The Village Hall has been turned into a polling station and present are three very different people. First there’s presiding officer, Mr Ellis (Ron Moody). Mr Ellis is a veteran of every election since 1945 and there’s nothing that could possibly happen which would surprise him. He’s assisted by the eager young Mr Martin (Brian Miller) and the equally young and eager Miss Robinson (Veronica Roberts).
Mr Martin is deeply aware of the solemn duty they are all undertaking and he’s incredibly keen to impress Mr Ellis (he’s also completely humourless and by-the-book irritating). Miss Robinson, for some unfathomable reason, is rather smitten with Mr Martin and she tries her best to impress him – but he has his mind strictly on the job in hand. As the day wears on, the three of them face an increasingly bizarre parade of characters, all of whom are keen to exercise their right to vote (even if many of them don’t understand even the basics).

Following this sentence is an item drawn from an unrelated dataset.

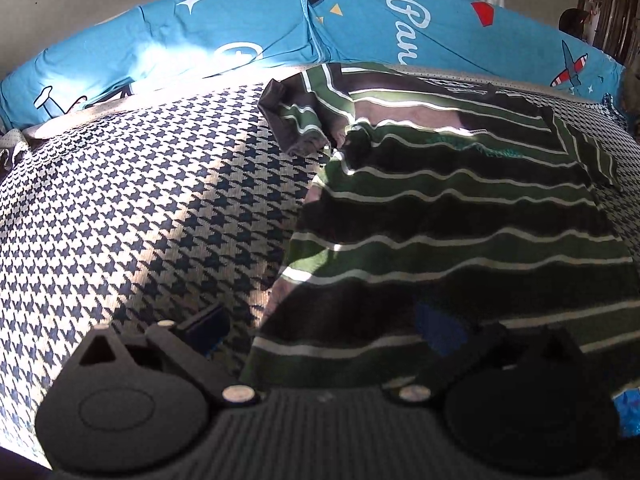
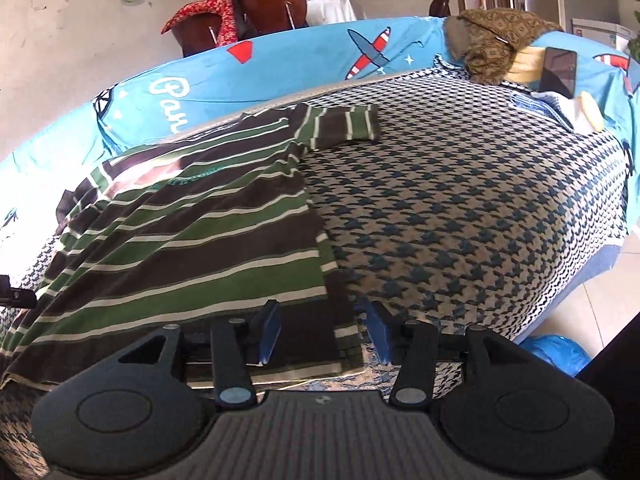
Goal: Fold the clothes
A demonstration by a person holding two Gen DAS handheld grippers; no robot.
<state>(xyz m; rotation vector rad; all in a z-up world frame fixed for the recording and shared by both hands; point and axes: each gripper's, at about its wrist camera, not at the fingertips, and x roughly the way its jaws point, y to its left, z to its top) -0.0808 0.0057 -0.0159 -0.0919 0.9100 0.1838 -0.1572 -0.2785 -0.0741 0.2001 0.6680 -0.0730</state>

Although this was made forty years ago, it’s interesting to see how little has changed. My polling station might be in a church hall, rather than a village one, but it’s still run on the same low-tech lines (just a few booths, a piece of paper and a pencil).
It sounds like an unpromising topic to fill fifty minutes, but Jack Rosenthal always had a keen ear for dialogue and this gives a very decent cast plenty of scope. There’s so many quotable lines, such as when Mrs Ellis (Majorie Yates) turns up and Mr Ellis tells her that he can tell she’s come for an row, because of her handbag! Ron Moody is excellent as the permanently harassed Mr Ellis, whilst Brian Miller (Mr Elisabeth Sladen) and Veronica Roberts both offer good support as two more irritants who conspire to make Mr Ellis’ long day even longer.
The setting of a poling station means that a disparate group of characters can enter, briefly cause havoc, and then disappear. During the day they have to deal with a woman who tells them she wants to vote Conservative but can’t grasp that she has to put a cross on the paper, a man who keeps on putting his cross in the wrong box and another woman who has to have the whole procedure explained to her (and then she further irritates Mr Ellis by asking him where to put the cross!).
There’s plenty of familiar faces, such as Bernard Hill (as a policeman), Michael Angelis, Liz Dawn and a young Richard Griffiths as Mr Ridealgh, who becomes rather belligerent when he’s told that he can’t vote (because Miss Robinson accidentally ticked his name off the list in error).
This is available either on the series one set of Village Hall or on the five-disc set Jack Rosenthal at ITV. Personally, I’d go for the Jack Rosenthal at ITV release as it’s packed with some lovely one-off plays as well as episodes from various series (including Coronation Street and The Lovers). For anybody who wants an introduction to his work, it’s warmly recommended.